I want Native children to have books that respect who they are, as Native children. I want Native writers to experience success in the publishing world, because that translates to opportunities for more Native writers. And I want Native writers to be successful in every genre--including science fiction and fantasy!

But, there are things that don't belong in books. Let me explain.

I was raised with a deep respect for our ceremonies and our religious ways of being. Wrapped up in that respect is a commitment to protect that knowledge. I can easily see and hear elders telling us, as children, “don’t tell your teacher or your friends ...” Their instructions are based on hundreds of years of experience with exploitation and misrepresentation that were--are--harmful to us as individuals, as people of a community, and as a tribal nation.

Our elders, in essence, drew a curtain. A curtain between what can be disclosed, and what cannot be disclosed. It protects us. That instruction is a guiding principal that I bring to my study of children's and young adult literature. I lost sight of it, recently, and am addressing that failure with this blog post. And I am apologizing to friends and colleagues who are Navajo. 
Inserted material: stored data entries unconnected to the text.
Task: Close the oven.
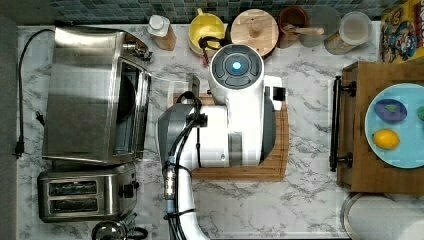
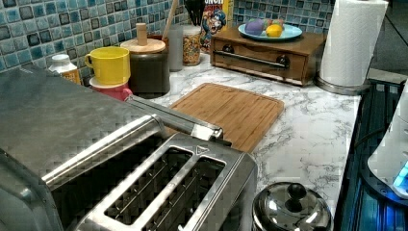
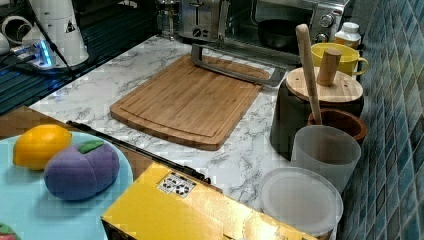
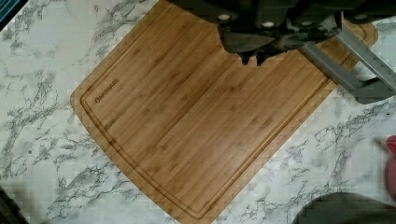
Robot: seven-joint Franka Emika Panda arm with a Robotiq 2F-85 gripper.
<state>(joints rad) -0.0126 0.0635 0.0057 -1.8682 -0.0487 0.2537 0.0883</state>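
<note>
The oven (image 1: 82,95) is a large brushed-steel box at the top view's left. Its glass door hangs down flat and open. The door's bar handle (image 3: 227,71) reaches over the near edge of a bamboo cutting board (image 3: 185,100). A dark pan (image 3: 277,31) sits inside the oven (image 3: 300,10). In the wrist view my gripper (image 4: 253,58) hovers above the board (image 4: 187,121), fingers close together with nothing between them, a short way from the handle (image 4: 348,60). From above, the white arm (image 1: 235,100) covers the board.
A two-slot toaster (image 1: 85,192) stands beside the oven, a shiny lidded pot (image 2: 291,209) near it. A yellow mug (image 2: 110,62), lidded jars (image 3: 320,100) and a bottle (image 1: 161,30) line the tiled wall. A wooden drawer box (image 1: 360,125) carries a blue plate of fruit; a paper towel roll (image 2: 351,41) stands nearby.
</note>
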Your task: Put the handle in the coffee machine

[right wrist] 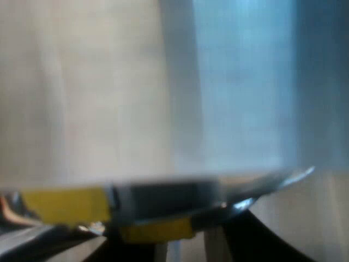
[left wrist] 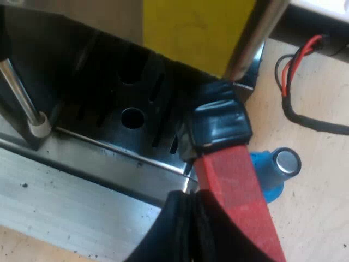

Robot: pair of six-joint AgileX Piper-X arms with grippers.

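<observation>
The holder's handle, dark (left wrist: 215, 128) with a red end (left wrist: 234, 191), slants up toward the underside of the espresso machine (left wrist: 191, 27), over its slotted black drip tray (left wrist: 117, 117). My left gripper (left wrist: 188, 202) is shut on the red end, its black fingers (left wrist: 174, 229) pressed together against it. The holder's metal basket end is hidden under the machine's yellow front. My right gripper (right wrist: 191, 248) hovers by a yellow and metal edge of the machine (right wrist: 158, 204), seen blurred.
A blue tamper (left wrist: 275, 172) with a metal face lies on the wooden table just past the red end. A metal steam wand (left wrist: 22, 95) reaches down beside the drip tray. Red and black cables (left wrist: 297, 65) lie on the table near the machine's corner.
</observation>
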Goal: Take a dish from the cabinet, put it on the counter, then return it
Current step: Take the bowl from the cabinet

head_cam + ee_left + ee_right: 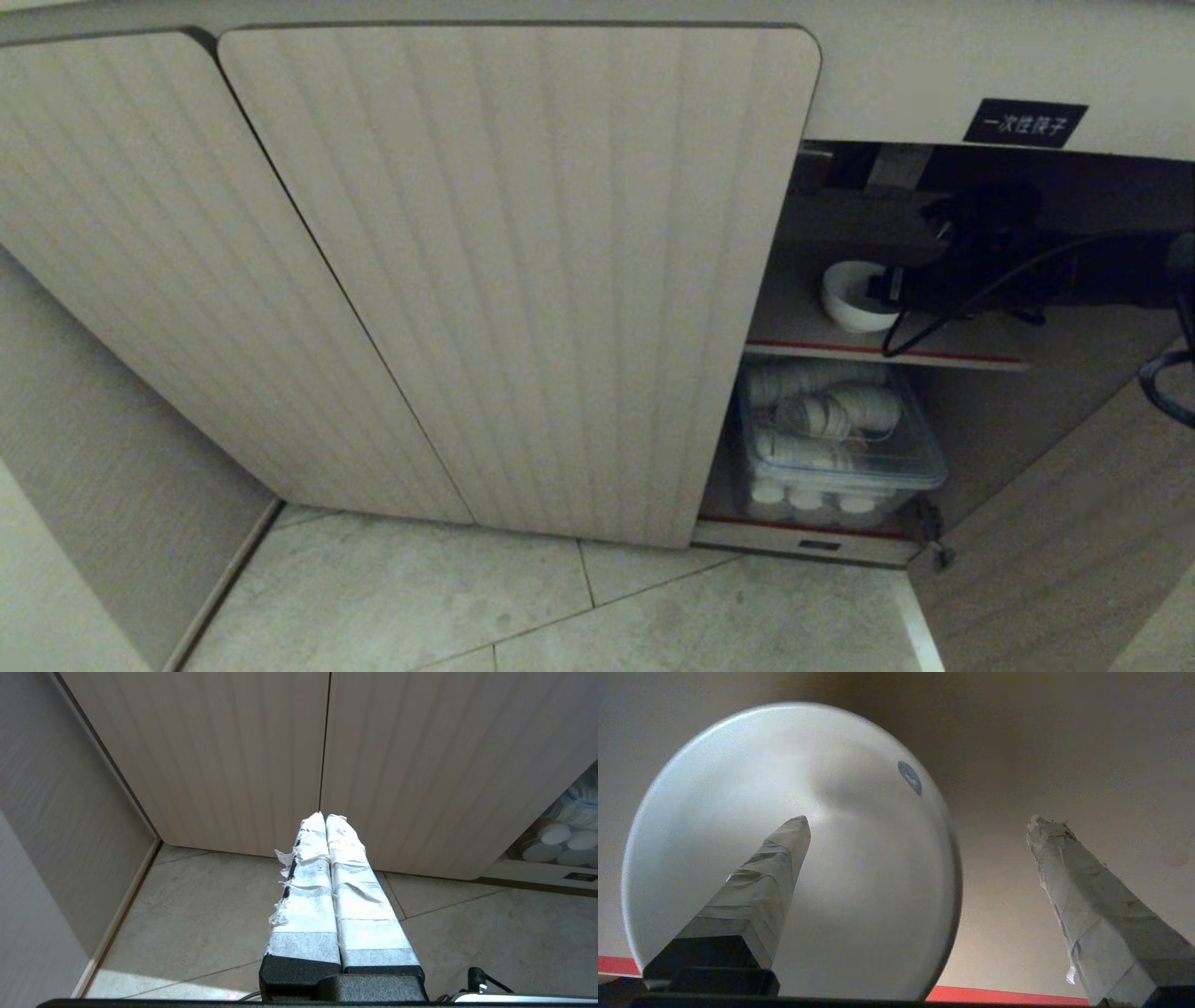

Whenever I pick up a book, the first thing I do is look at the author. If the author is Native, I relax because I assume that the author is knowledgeable about their nation and that they will only disclose what can be disclosed. If the author is not Native or not of the nation the book is about, I look to see if there’s an indication that the book was looked at by someone with the expertise necessary to spot factual errors--and problems of disclosure, too.


Back in February of 2018, I read and reviewed Legends of the Lost Causes by Brad McLelland and Louis Sylvester (they are not Native writers). I questioned their use of religious aspects of Osage and Abenaki people. So, I did not recommend the book. I noted that the book was blurbed by someone from the Osage Nation but that I had concerns and questions, nonetheless. Then in May, 2018, Elizabeth Bird at School Library Journal, published Sensitivity Readers, Cultural Considerations, and Legends of the Lost Causes. In it, she posed some of my questions to Jessilyn Hudgins of the Osage Nation's Cultural Center. Hudgins replied that McLelland was willing to change or take out anything that she wasn't comfortable with. Because Hudgins is of that nation, her feedback is important. It gives the authors and the publisher a green light to continue with the Osage content in the other books in that series. 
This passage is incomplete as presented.